頂点の、底辺2

まずは担任が大変でした。
とても熱血な若い女の先生でした。私が教室に入れなくなった理由を全力で聞き出そうとして来ますよね。普通に。
「何かあったんでしょ?!何で教室に入れないの?!何が辛い?!全部言って!」
と、こんな感じ。
何で教室に入れないの?
これは、多分みんなが思う事ですよね。疑問に思うの分かります。私以外の保健室の友達や私自身も、何で入れないんだろう、と自問自答したりしています。
が、一旦その疑問は置いておいて下さい。それを聞かれるのはかなり辛いのです。
脚の遅い人に、何でそんなに遅いの?何が原因でそんなに遅いの?
何て聞きませんし勉強の苦手な人に、何でそんなに勉強出来ないの?何て聞きませんよね。
それを聞いたところで無意味なんです。だってもう既に教室に入れないのですから。何で?と聞かれても、だって入れないんだもん。と、なります。
しかし、先生は全力で教室復帰を促して来ます。そう、全力で、です。
大変でした。行けません。入れません。と、答えている自分が途轍もない悪者になった様に思えてくる様に言ってきます。具体的には。
「HRは先生が居るから大丈夫よね!一緒に頑張ってみない?!」
みたいな。おいおい、私は学校に来れる様になった所だぞと。そして、体調だって良くなった訳じゃ無い。まだご飯は食べられていないし、吐くんですよと。だから教室へは行けません。と、伝える事がとても難しい先生でした。
でも、クラブ活動は楽しかったです。
正直、部活が無ければ学校なんて辞めてましたし、下手したら自殺したかもしれないですね。

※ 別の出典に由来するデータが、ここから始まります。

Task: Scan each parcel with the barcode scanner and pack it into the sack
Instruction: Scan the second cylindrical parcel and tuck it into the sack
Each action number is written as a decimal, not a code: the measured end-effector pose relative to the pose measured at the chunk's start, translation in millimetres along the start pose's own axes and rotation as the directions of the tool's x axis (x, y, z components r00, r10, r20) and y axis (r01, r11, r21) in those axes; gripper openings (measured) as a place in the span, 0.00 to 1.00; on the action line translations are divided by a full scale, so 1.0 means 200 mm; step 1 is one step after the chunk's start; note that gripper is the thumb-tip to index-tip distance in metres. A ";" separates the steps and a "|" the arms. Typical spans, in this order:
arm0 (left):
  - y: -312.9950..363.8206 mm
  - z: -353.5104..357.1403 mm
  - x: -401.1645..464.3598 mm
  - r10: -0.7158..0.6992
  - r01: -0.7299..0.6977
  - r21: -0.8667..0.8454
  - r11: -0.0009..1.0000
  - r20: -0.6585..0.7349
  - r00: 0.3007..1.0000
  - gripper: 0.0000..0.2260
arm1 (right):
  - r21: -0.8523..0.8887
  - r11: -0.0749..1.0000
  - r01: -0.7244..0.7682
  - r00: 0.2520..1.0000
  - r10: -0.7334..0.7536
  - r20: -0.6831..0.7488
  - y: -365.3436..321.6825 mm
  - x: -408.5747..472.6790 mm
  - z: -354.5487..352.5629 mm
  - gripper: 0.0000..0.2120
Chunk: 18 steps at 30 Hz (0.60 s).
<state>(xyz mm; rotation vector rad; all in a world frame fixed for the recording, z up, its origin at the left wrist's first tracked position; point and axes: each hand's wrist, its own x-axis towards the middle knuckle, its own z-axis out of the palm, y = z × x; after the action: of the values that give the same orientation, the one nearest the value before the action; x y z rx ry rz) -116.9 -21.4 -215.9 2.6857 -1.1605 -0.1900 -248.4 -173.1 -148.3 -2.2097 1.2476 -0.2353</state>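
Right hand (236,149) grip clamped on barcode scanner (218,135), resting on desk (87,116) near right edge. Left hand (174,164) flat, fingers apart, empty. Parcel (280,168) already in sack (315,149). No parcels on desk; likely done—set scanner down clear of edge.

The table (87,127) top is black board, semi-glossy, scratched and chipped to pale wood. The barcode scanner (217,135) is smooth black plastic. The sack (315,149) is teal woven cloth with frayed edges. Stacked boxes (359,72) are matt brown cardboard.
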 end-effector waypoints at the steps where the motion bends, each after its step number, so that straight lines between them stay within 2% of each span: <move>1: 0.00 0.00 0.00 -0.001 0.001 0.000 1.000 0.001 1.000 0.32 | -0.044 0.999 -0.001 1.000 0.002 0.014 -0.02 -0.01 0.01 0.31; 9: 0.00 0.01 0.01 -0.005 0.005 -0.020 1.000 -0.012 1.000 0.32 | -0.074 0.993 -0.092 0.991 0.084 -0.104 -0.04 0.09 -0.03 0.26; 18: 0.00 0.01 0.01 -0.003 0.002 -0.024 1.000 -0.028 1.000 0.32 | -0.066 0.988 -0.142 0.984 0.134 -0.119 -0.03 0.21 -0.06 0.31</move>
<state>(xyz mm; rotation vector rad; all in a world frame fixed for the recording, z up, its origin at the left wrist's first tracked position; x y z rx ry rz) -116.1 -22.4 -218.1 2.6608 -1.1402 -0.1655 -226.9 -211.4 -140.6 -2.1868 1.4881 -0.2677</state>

先輩になったという責任感だけで行っていた部活でしたが、クラスの人は居ませんでしたし、とても居心地の良い場所でした。数少ない私の居場所でした。
私が教室に入れない事や、学校にもあまり来れていない事も部長に伝えました。そうしたら、分かった。とだけ言ってくれました。あの時は本当にありがたかったです。
帰りしなに教室の人と出くわしても、部活の人達で囲んで守ってくれました。居場所があった事が本当にありがたかったなと未だに思います。
とはいえ
教室に入って無い生徒が部活には出ているという状態が周りにはどんな風に映ったか容易に想像がつきます。
随分と悪口も言われた様ですが、私に直接言われた訳でも無いですし部活を辞めなければならない状態になったわけでも無かったので、そこは余り気にしませんでした。